L1: Camavinga en baisse, Aouar en hausse et Lyon en conquête

Le milieu de Rennes, Eduardo Camavinga, lors du match de groupes de la Ligue des champions à domicile face à Séville, le 8 décembre 2020
Par Fanny CARRIER et Francois-Jean TIXIER / © 2021 AFP

Eduardo Camavinga peine à Rennes, Houssem Aouar pétille à Lyon: concurrents pour une place en Bleu à l’Euro, les deux milieux affichent des trajectoires opposées avant de s’affronter samedi (21h00) en Ligue 1, avec le titre honorifique de champion d’automne à conquérir pour l’OL.

Une nul au Roazhon Park suffirait à offrir cette distinction aux Gones pour la première fois depuis la saison 2008-2009, même si virer en tête à mi-championnat ne garantit rien: cette année-là, l’Olympique lyonnais avait finalement terminé troisième derrière Bordeaux (champion) et Marseille.

De son côté, Rennes (4e), débarrassé de la Ligue des champions, est revenu dans la course à l’Europe mais reste à quatre longueurs du Paris Saint-Germain (2e) et de Lille (3e), et à sept points de l’OL, leader et actuellement en pleine forme.

Certes, la performance d’Aouar contre Lens (3-2) mercredi n’a pas été la plus aboutie de la saison mais le milieu international (22 ans, 1 sélection) semble en phase ascendante après ses déboires de l’automne.

“J’ai eu beaucoup de pépins qui m’ont ralenti sur mes performances mais ça va beaucoup mieux. Je suis plus frais physiquement, aussi. J’avais souffert du Covid et je n’ai pas pu jouer tous les matches. Cela a un peu impacté mon début de saison”, a-t-il souligné juste avant la trêve, en s’affirmant résolument “tourné vers le présent”.

Aouar, après les sautes d’humeur

Le présent, pour Lyon, c’est une série de quinze rencontres sans défaite (dix victoires, cinq nuls), à laquelle Aouar a pleinement contribué avec trois buts et trois passes décisives pour quatorze matches.

De quoi oublier ses sautes d’humeur: exclu contre Montpellier pour la seule défaite du club lyonnais cette saison (2-1) en septembre, puis suspendu pour affronter Nîmes (0-0), le milieu avait aussi raté un match contre Reims après avoir été suspendu par le club (3-0).

Il s’était alors soustrait à une séance de travail athlétique après la rencontre à Angers, qu’il avait suivie du banc de touche après une blessure aux adducteurs.

On aurait pu craindre qu’il soit dès lors victime de la concurrence féroce à l’OL dans l’entrejeu, avec notamment l’intégration réussie de la recrue Lucas Paqueta.

Mais il n’en est rien: Aouar, un temps sur le départ cet été avant de se résoudre à rester à Lyon, affiche une belle complémentarité avec ses partenaires.
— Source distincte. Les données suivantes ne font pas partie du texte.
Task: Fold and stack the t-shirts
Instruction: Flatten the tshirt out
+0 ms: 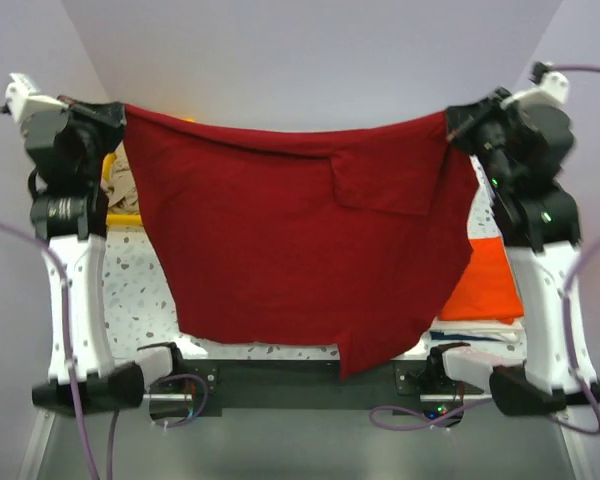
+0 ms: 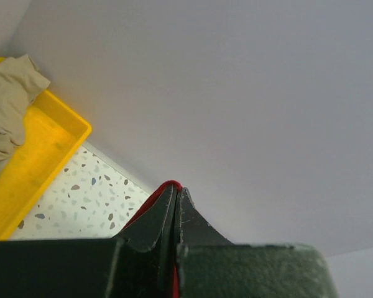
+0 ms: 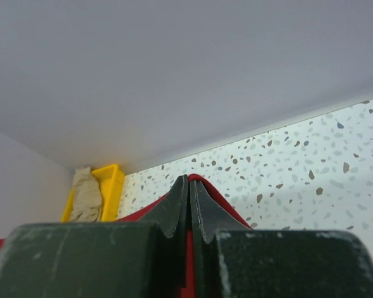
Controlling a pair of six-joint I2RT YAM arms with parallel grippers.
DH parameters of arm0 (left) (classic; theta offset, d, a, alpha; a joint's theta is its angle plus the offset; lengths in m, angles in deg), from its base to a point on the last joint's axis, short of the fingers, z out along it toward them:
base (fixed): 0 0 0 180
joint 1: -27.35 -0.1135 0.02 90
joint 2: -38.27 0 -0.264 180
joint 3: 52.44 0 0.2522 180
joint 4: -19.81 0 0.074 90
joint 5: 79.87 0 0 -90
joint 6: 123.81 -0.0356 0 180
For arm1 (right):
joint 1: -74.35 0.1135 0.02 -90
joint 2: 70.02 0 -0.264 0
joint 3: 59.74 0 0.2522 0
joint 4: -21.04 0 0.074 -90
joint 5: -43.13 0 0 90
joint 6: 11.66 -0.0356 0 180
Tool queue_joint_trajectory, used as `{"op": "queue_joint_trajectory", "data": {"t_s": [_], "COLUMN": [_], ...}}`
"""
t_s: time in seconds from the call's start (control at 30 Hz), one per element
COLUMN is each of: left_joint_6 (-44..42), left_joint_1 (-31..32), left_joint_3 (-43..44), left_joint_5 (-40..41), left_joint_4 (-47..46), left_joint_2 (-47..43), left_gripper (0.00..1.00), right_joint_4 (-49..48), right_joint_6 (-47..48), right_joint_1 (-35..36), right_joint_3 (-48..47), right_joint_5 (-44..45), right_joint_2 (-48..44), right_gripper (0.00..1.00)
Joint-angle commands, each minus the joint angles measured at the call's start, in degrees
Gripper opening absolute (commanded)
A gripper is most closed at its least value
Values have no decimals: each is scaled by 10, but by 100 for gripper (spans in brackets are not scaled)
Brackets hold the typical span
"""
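The dark red t-shirt (image 1: pixel 290 240) hangs spread wide in the air between both arms, its lower edge drooping toward the near table edge. My left gripper (image 1: pixel 118 112) is shut on its left top corner; a red edge (image 2: pixel 166 186) shows at the closed fingertips. My right gripper (image 1: pixel 456 128) is shut on its right top corner, with red cloth (image 3: pixel 205 186) pinched between the jaws. The tan-beige t-shirt (image 2: pixel 6 105) lies crumpled in the yellow tray (image 2: pixel 43 155). The bright orange t-shirt (image 1: pixel 485 285) lies on the table at the right, over something white (image 1: pixel 475 328).
The yellow tray (image 1: pixel 120 215) stands at the back left behind my left arm; it also shows in the right wrist view (image 3: pixel 109 186). The speckled table (image 1: pixel 145 300) shows below the hanging shirt. A pale wall stands behind.
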Motion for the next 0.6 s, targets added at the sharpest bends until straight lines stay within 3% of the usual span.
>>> {"op": "queue_joint_trajectory", "data": {"t_s": [0.0, 0.13, 0.3, 0.43, 0.57], "left_joint_6": [21, 26, -5, 4, -3], "left_joint_1": [-3, -3, -7, -19, -29], "left_joint_3": [23, 139, 392, 413, 337], "left_joint_5": [-35, -85, -103, -129, -136], "left_joint_4": [-133, -158, -102, -126, -142], "left_joint_2": [98, 259, 380, 388, 353], "left_gripper": [0, 0, 0, 0, 0], "right_joint_4": [-147, -191, -184, -189, -194], "right_joint_6": [1, -7, -6, -8, -5], "right_joint_1": [-4, -4, -4, -4, -4], "right_joint_3": [-8, -89, -250, -287, -217], "right_joint_5": [1, -13, -13, -10, 7], "right_joint_2": [85, 187, 284, 283, 247], "right_gripper": [0, 0, 0, 0, 0]}}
Et son entente avec Memphis Depay et désormais Paqueta a dynamisé le jeu offensif lyonnais.

A l’inverse, Eduardo Camavinga (18 ans, 3 sélections) est plutôt en baisse de régime depuis plusieurs semaines.

Sur les réseaux sociaux, une parodie “d’alerte-enlèvement” circule pour signaler la disparition d’un jeune surdoué du football, qui n’est plus apparu à son meilleur niveau depuis un match lumineux couronné d’un magnifique but contre Montpellier fin août, quelques jours avant de devenir à 17 ans le plus jeune joueur de l’ère moderne à porter le maillot des Bleus.
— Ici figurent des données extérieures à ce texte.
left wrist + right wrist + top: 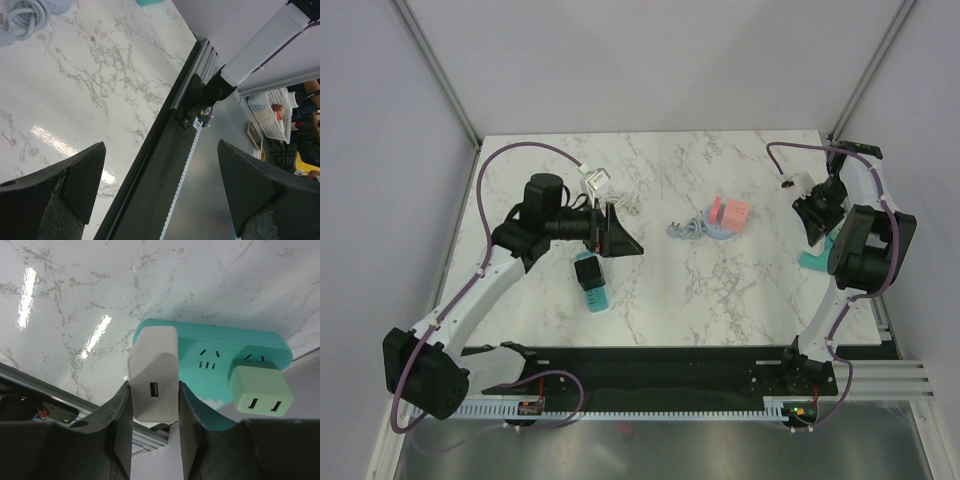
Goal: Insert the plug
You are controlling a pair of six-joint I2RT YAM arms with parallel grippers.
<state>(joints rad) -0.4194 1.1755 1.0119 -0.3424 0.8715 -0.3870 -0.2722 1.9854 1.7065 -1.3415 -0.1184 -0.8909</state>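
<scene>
In the right wrist view my right gripper [154,390] is shut on a white USB charger plug [153,352]. The plug stands at the left end of a teal power strip [220,352]. I cannot tell whether its pins are seated. A pale green adapter [260,390] sits in the strip's right end. In the top view the right gripper [817,215] hangs over that strip [810,261] at the table's right edge, and the plug is hidden there. My left gripper [620,238] is open and empty, its jaws wide apart in the left wrist view [160,192].
A second teal strip with a black plug [590,282] lies below the left gripper. A white adapter [597,183] lies behind it. A pink adapter [730,213] and a coiled grey cable [690,230] lie mid-table. The black rail [150,190] runs along the near edge.
</scene>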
Camavinga, la tête ailleurs ?

S’il a brillé en équipe de France, la suite de sa saison a été ternie par un vilain coup à une cuisse. Et ses adversaires, désormais prévenus, savent mieux le priver d’espaces.

Des vacances de luxe à Dubaï pendant la trêve, un changement d’agent en décembre avec l’arrivée du Britannique Jonathan Barnett, en amont d’un transfert au montant potentiellement historique annoncé à l’été prochain vers un grand d’Europe: lui qui a soufflé ses dix-huit bougies en novembre a peut-être aussi un peu la tête ailleurs.

Avant la trêve tout comme mercredi à Nantes (0-0), il n’était plus titulaire. Une question de “gestion d’effectif”, s’est contenté d’expliquer son entraîneur Julien Stéphan qui répète, depuis cet été, qu’après la révélation, l’année de la confirmation est toujours plus délicate.

“Il a eu un petit coup de moins bien, il va retrouver de la fraîcheur et de la spontanéité et revenir à son niveau”, a-t-il dit.

Et puis ce coup de mou a été collectif, a assuré son partenaire en Bleu Steven Nzonzi. “On a tous manqué de jus à un moment donné, mais +Cama+ se porte très bien”, a assuré l’ancien de l’AS Rome.